Data has always been integral to BuzzFeed’s success. It allows team members to build data-driven products, evaluate how our content is performing, and ask questions to more deeply understand our audience — all to ultimately inform BuzzFeed’s overall strategy and create the best experience for our users.

Our data originates from many sources and covers a large footprint, including anonymized first-party tracking, third party analytics (Google), platform APIs (Facebook, YouTube, Instagram, etc), and internal applications (content metadata from MySQL databases). Where we have control of this data, we’ve worked hard to improve it at the point of creation. Our first-party tracking, for example, was recently redesigned and reimplemented to employ a modular schema design, ensuring consistency and flexibility across all our products.

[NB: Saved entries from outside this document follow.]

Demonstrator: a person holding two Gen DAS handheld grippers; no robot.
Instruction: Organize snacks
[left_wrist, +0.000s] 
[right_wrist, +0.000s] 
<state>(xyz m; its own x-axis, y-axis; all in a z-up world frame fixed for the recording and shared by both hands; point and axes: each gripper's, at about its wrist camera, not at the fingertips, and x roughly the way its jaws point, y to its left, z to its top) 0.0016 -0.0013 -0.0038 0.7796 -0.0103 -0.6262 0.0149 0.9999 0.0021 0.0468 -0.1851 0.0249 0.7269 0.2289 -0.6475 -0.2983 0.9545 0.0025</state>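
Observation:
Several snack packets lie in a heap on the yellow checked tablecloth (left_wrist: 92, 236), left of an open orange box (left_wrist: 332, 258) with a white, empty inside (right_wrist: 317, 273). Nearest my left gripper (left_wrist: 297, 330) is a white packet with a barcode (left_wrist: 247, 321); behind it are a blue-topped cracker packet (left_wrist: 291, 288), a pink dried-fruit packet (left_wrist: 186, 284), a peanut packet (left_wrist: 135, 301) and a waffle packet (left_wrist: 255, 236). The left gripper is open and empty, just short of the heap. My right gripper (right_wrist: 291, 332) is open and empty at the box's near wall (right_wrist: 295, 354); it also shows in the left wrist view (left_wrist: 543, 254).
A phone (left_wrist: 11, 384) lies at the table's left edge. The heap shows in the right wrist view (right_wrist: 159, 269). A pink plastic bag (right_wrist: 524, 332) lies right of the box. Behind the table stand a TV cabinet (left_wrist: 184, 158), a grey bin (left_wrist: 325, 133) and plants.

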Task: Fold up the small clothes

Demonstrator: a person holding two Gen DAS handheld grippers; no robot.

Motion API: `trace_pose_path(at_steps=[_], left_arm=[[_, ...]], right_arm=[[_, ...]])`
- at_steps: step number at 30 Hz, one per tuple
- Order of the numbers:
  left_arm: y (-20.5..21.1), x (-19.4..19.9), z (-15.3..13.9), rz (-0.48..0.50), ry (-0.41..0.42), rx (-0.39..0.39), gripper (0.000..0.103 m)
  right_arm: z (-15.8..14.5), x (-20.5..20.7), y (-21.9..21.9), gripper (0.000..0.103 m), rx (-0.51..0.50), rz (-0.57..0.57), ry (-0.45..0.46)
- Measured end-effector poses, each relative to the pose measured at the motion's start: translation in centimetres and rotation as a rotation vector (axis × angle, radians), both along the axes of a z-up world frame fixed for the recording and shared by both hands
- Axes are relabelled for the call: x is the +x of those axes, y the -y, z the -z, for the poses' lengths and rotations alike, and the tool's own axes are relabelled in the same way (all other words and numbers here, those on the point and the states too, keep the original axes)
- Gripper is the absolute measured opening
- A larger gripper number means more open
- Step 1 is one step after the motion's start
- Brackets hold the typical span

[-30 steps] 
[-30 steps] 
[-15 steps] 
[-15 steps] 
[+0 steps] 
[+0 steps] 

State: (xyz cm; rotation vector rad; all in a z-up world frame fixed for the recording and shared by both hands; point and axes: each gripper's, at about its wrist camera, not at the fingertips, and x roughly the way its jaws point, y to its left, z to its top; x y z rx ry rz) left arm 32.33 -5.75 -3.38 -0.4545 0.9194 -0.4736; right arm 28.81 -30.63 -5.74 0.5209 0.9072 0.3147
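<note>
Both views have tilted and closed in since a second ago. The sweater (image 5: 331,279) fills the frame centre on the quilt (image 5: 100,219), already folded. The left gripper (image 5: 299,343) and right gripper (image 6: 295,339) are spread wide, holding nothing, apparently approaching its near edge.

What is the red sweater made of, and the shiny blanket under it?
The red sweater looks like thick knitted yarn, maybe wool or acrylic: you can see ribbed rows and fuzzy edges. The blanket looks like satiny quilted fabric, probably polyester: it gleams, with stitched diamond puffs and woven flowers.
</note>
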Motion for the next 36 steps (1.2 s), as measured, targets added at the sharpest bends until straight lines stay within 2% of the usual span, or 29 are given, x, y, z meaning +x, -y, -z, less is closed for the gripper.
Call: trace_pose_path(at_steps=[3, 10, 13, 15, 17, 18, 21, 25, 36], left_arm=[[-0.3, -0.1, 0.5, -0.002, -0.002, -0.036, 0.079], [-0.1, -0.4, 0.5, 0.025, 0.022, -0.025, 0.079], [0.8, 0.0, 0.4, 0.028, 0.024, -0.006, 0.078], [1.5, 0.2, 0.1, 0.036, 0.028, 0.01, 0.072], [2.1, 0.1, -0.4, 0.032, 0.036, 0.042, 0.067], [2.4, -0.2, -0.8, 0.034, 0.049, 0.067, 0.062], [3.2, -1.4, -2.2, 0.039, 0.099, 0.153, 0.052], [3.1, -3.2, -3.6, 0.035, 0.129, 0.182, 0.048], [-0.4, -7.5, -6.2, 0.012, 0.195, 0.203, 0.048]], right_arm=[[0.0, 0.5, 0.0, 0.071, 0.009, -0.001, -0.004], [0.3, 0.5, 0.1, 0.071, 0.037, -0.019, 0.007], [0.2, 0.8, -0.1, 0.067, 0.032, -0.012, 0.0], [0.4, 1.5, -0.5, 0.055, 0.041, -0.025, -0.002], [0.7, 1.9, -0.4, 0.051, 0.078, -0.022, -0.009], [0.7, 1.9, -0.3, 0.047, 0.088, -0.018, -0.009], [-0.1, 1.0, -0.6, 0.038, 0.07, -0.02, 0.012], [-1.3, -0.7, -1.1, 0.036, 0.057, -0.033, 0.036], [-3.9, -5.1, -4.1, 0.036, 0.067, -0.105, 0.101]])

To meet the increasing demands of these data sets, our Data Engineering group invested significantly in our data infrastructure over the last couple of years. We migrated our data into Google’s BigQuery and reworked our ingestion pipeline to import new data into the warehouse in near real-time. With this foundation in place, we are now ingesting tens of thousands of records per second, totaling nearly 2 TB of data per day. This process is fairly unopinionated; by simply specifying a schema, relevant database dumps or event stream log files get ingested into BigQuery without any transformation.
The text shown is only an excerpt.